What is required
Nothing is needed except the lines below that run from the one with "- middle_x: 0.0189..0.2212" through the one with "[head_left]", repeated exactly.

Input
────────────────────

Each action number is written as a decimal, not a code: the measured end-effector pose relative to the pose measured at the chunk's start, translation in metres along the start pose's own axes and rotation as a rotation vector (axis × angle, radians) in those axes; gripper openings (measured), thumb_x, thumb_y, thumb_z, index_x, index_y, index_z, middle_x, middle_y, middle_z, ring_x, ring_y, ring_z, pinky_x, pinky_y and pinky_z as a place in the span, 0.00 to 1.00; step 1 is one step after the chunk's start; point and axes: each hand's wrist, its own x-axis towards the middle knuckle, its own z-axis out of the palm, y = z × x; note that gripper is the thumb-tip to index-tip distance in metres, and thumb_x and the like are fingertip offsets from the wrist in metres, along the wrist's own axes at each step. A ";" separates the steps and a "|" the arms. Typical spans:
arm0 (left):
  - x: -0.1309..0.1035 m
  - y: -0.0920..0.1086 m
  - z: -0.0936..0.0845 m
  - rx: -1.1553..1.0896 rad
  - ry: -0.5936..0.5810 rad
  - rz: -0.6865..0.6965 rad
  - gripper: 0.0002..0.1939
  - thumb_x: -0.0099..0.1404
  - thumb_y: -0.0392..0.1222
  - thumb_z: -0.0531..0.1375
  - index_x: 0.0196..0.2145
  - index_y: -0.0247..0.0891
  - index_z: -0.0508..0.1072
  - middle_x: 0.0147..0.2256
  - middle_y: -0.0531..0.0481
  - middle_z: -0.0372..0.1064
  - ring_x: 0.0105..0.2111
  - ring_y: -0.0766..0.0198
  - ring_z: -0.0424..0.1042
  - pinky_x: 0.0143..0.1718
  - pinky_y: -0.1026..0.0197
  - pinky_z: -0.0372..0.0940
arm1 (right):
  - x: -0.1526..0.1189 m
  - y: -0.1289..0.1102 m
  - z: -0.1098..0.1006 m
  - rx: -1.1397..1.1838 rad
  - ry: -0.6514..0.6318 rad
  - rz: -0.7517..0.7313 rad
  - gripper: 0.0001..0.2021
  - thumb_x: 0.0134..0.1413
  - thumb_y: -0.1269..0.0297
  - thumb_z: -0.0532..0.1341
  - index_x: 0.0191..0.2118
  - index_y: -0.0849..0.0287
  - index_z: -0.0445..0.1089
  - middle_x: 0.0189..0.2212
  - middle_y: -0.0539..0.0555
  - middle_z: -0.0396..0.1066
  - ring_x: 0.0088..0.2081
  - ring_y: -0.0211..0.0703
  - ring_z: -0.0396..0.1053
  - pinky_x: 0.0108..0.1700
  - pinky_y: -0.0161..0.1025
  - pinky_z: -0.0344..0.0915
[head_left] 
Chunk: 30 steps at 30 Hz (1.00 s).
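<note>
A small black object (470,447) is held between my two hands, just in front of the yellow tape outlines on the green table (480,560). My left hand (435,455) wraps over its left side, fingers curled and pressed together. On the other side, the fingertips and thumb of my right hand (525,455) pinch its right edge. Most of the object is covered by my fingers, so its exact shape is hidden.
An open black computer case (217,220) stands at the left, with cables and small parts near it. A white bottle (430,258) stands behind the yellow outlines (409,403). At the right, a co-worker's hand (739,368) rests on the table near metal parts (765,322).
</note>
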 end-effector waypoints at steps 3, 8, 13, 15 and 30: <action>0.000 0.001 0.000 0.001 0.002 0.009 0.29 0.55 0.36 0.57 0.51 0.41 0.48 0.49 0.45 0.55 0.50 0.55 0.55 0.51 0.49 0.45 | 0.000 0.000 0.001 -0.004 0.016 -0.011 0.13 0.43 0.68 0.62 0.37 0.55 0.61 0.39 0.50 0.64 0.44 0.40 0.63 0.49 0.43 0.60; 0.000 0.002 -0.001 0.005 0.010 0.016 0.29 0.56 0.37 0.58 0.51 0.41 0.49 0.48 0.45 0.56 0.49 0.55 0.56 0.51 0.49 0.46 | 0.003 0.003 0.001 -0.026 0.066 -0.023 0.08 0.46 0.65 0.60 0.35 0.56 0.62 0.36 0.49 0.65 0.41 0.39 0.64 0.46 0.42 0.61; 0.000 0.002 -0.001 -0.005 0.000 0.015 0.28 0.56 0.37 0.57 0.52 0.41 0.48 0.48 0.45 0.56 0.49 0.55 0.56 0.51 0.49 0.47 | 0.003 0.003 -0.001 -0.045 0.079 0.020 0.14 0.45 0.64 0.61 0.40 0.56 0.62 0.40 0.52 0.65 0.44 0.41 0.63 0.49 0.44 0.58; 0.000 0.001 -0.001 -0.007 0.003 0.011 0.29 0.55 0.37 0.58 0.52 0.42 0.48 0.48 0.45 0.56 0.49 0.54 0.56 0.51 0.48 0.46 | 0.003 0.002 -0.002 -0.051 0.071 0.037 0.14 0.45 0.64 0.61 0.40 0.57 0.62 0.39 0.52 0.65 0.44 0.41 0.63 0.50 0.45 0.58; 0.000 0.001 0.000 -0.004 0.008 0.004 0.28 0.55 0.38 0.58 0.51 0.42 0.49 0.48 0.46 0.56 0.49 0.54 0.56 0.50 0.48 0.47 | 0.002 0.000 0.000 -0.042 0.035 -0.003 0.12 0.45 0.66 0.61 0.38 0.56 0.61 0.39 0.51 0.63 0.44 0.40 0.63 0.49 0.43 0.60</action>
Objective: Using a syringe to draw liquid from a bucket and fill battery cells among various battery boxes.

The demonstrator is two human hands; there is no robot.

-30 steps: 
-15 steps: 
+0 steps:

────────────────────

Output for this exercise
  - middle_x: 0.0189..0.2212
  - middle_y: -0.0539..0.0555
  - middle_z: -0.0396..0.1066
  - ring_x: 0.0088..0.2081
  - ring_y: -0.0211..0.0703
  - ring_z: -0.0396..0.1053
  - pinky_x: 0.0108..0.1700
  - pinky_y: -0.0161..0.1025
  - pinky_z: -0.0344..0.0915
[head_left] 

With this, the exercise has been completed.